Required work: Your response should contain every line from the data below that holds the string "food".

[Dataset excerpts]

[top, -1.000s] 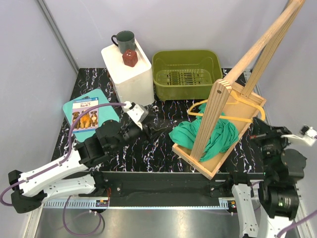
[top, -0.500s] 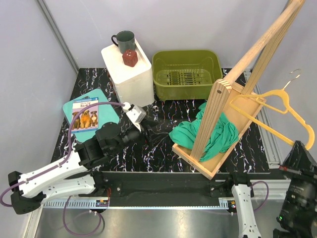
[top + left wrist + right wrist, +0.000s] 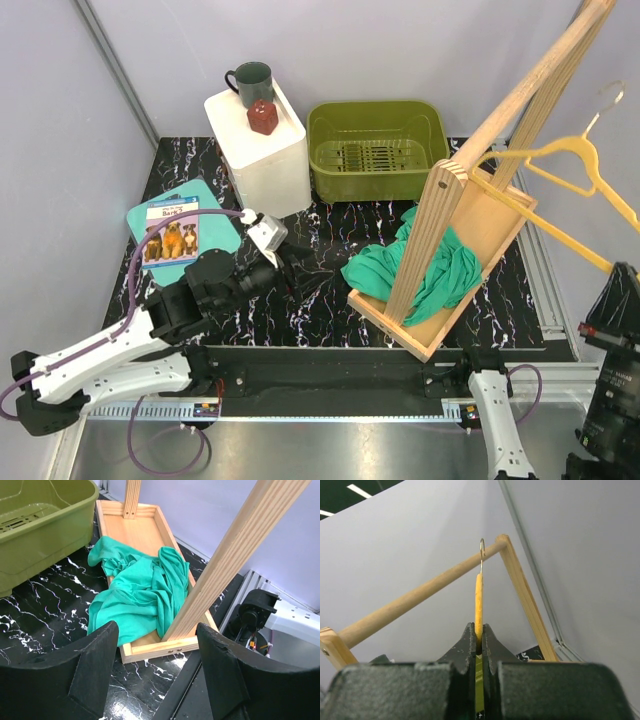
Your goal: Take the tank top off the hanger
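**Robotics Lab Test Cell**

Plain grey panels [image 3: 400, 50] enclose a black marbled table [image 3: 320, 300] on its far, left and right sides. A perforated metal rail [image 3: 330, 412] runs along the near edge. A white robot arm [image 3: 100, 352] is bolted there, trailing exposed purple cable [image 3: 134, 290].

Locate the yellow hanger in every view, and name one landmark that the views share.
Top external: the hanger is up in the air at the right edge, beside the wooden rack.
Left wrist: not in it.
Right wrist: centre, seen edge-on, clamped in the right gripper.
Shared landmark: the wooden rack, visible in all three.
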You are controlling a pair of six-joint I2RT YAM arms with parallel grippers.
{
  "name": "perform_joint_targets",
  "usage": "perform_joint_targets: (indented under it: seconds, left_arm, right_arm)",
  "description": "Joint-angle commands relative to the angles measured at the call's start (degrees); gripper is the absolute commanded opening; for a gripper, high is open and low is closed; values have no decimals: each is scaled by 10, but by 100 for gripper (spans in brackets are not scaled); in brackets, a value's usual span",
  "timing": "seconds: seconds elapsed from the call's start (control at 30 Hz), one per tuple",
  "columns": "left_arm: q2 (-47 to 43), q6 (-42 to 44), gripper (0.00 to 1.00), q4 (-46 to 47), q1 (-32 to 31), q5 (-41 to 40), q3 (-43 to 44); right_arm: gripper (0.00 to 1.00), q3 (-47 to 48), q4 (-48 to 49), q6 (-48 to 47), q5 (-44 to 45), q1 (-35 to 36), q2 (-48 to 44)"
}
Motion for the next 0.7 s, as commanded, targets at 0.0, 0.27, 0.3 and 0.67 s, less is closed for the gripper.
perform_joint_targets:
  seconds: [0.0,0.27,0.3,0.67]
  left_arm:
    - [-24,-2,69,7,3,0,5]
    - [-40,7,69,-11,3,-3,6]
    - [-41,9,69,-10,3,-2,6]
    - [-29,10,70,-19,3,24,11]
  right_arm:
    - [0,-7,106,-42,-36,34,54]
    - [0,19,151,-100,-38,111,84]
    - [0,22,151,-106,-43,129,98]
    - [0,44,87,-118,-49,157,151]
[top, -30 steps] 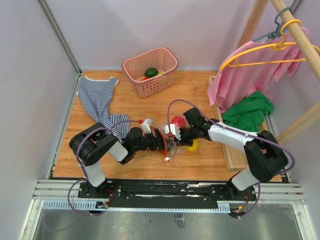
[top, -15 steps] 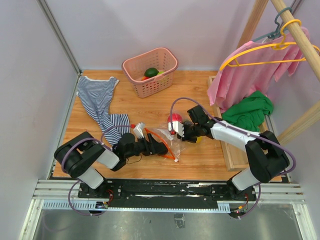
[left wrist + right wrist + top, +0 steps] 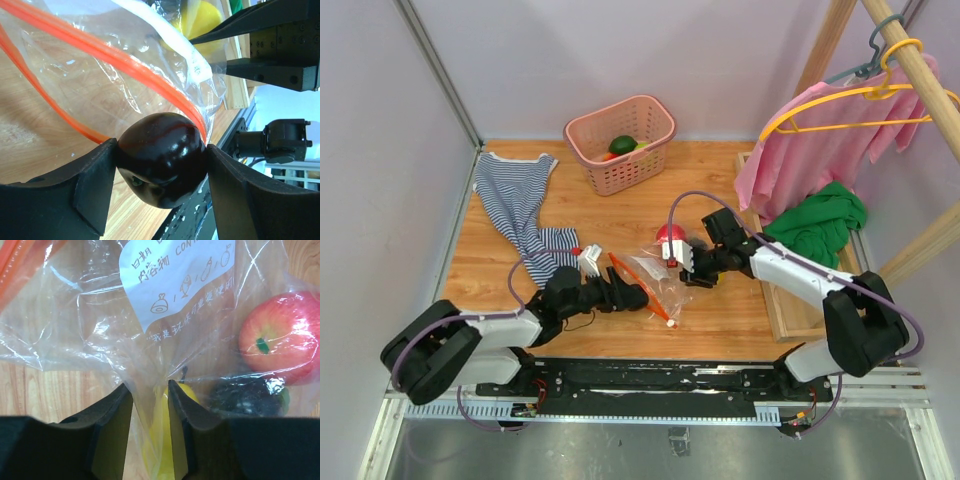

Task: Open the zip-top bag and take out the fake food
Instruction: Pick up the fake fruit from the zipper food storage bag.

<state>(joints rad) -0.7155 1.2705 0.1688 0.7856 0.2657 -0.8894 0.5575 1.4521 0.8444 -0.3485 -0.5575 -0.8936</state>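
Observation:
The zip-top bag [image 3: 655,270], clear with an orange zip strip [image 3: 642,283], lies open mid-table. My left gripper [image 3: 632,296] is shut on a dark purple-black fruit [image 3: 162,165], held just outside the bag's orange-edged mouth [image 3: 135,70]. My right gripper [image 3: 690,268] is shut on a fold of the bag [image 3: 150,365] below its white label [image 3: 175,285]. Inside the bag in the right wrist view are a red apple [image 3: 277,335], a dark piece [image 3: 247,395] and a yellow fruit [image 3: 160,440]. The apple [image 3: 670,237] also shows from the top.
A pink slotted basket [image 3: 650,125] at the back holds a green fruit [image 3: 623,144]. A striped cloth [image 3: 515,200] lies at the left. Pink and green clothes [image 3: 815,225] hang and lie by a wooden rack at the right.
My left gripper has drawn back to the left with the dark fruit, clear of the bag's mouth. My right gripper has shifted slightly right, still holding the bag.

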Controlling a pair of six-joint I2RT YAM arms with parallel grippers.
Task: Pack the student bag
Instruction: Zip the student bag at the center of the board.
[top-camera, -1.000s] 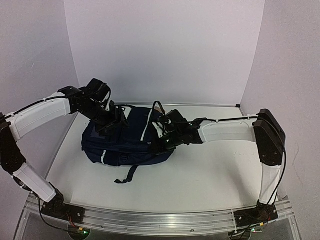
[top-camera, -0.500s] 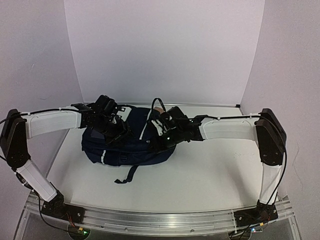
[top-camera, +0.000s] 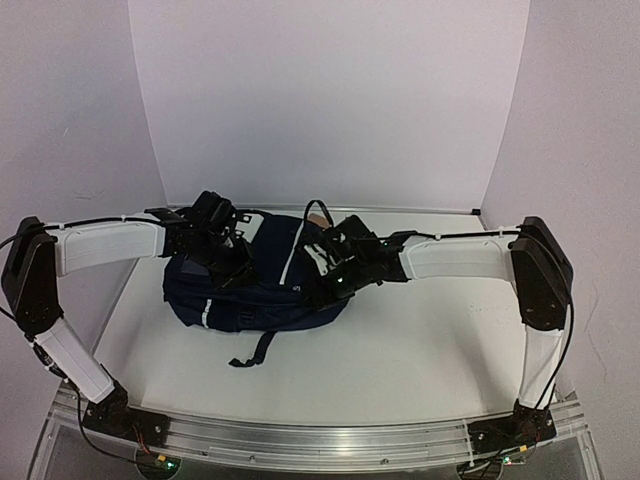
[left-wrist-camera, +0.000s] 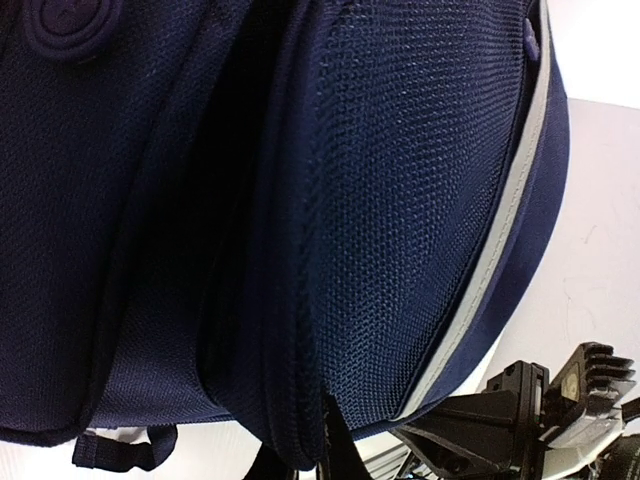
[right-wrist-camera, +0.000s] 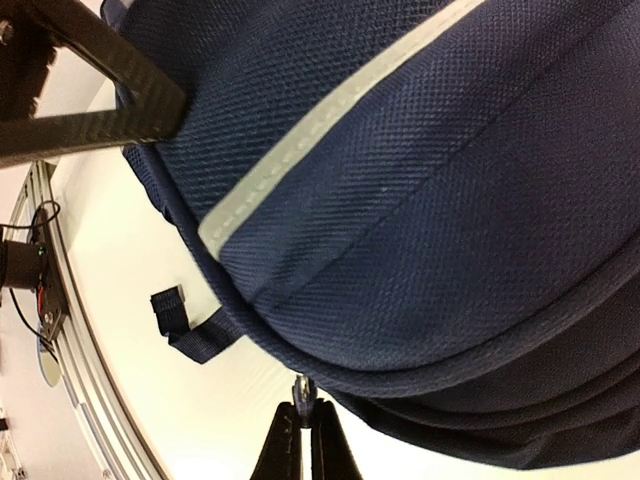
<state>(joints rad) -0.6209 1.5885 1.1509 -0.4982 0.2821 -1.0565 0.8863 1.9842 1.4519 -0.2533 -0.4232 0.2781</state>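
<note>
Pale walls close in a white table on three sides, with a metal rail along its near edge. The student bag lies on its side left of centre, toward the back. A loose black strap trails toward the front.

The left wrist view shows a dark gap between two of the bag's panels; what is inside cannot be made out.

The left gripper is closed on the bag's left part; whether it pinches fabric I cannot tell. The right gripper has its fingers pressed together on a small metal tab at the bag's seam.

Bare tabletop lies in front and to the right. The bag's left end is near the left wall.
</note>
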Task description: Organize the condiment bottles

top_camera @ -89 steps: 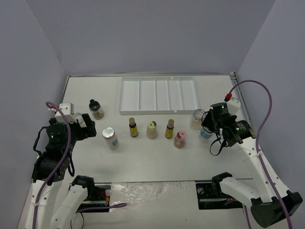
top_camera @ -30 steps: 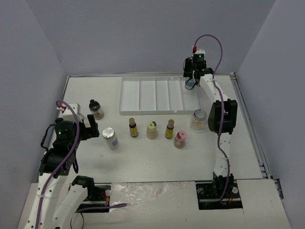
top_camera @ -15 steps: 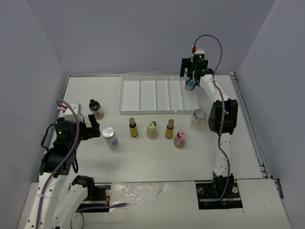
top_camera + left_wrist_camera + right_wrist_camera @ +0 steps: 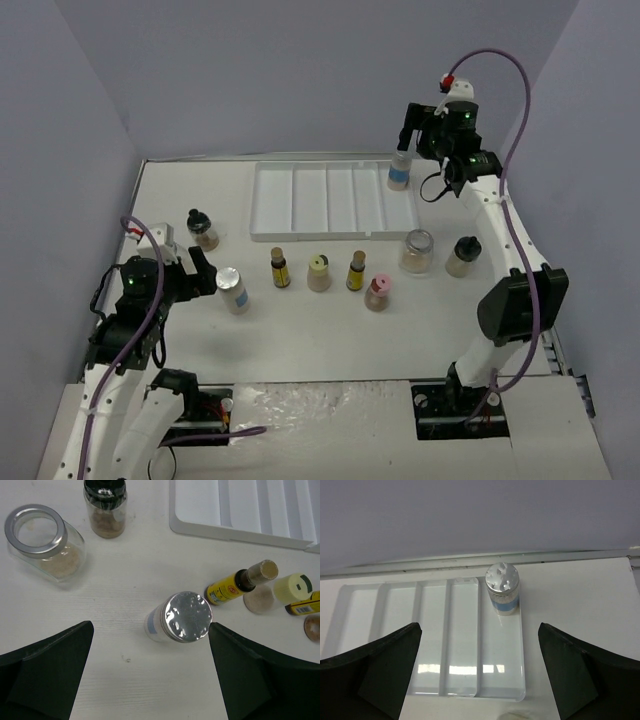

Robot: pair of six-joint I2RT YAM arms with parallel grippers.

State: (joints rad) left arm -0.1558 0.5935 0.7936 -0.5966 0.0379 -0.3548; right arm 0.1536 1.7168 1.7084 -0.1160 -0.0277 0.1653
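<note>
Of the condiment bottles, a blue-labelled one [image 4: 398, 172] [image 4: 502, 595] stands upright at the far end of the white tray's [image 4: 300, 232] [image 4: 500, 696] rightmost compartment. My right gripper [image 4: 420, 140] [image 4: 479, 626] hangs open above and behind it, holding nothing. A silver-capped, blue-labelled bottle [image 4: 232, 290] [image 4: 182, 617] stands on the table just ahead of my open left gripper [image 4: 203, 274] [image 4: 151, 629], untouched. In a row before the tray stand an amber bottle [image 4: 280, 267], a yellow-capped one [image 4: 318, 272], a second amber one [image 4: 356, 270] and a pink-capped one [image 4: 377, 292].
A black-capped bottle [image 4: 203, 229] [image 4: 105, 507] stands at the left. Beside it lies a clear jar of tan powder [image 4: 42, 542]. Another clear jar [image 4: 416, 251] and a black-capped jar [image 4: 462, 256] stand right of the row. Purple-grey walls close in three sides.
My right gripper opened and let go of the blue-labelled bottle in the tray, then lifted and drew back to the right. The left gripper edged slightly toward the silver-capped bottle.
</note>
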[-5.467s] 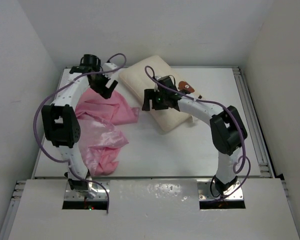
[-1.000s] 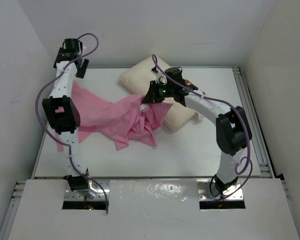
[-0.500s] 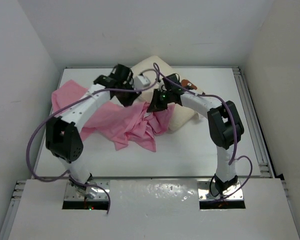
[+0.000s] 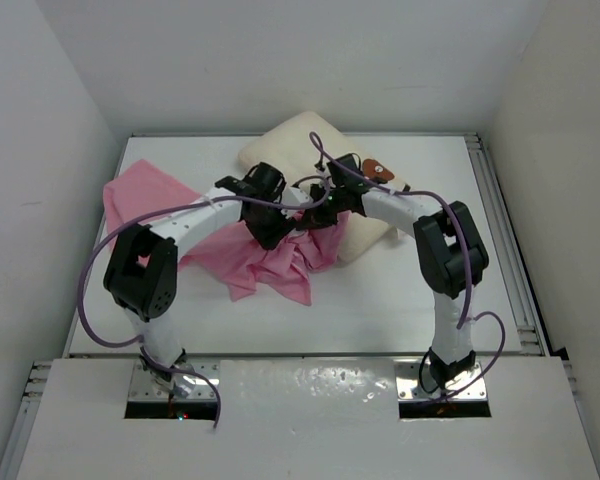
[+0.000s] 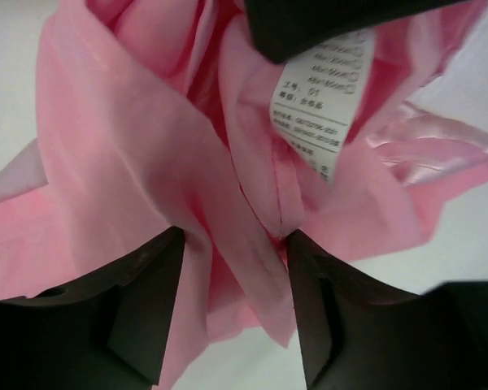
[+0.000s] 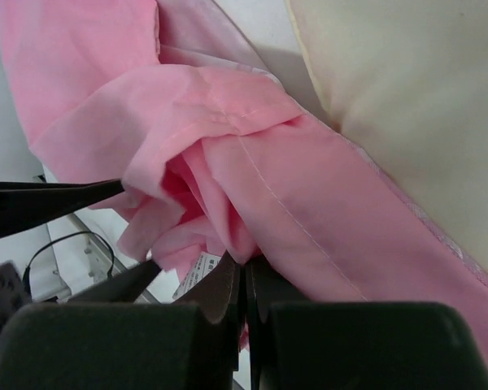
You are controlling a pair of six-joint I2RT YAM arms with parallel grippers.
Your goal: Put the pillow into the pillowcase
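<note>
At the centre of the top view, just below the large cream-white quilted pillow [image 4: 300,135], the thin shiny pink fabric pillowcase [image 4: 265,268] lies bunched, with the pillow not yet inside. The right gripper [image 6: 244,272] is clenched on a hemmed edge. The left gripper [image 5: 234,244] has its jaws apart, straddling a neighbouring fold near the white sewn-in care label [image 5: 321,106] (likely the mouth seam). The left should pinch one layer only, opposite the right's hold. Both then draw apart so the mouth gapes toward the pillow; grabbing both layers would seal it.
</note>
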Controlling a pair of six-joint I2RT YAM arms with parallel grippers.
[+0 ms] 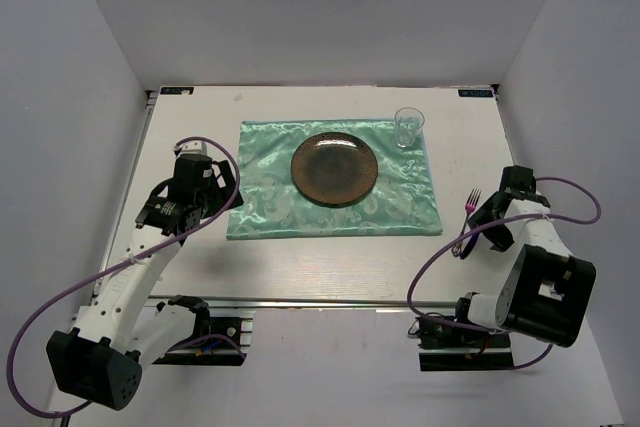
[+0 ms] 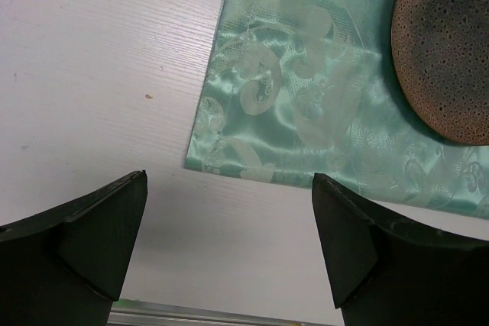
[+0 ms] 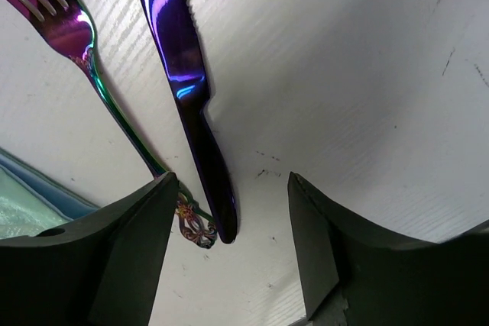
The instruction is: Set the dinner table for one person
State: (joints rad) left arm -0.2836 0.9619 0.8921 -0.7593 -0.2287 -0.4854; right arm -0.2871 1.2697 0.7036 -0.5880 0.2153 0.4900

Task output:
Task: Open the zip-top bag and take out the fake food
Instruction: Pick up the fake fruit from the zipper food storage bag.

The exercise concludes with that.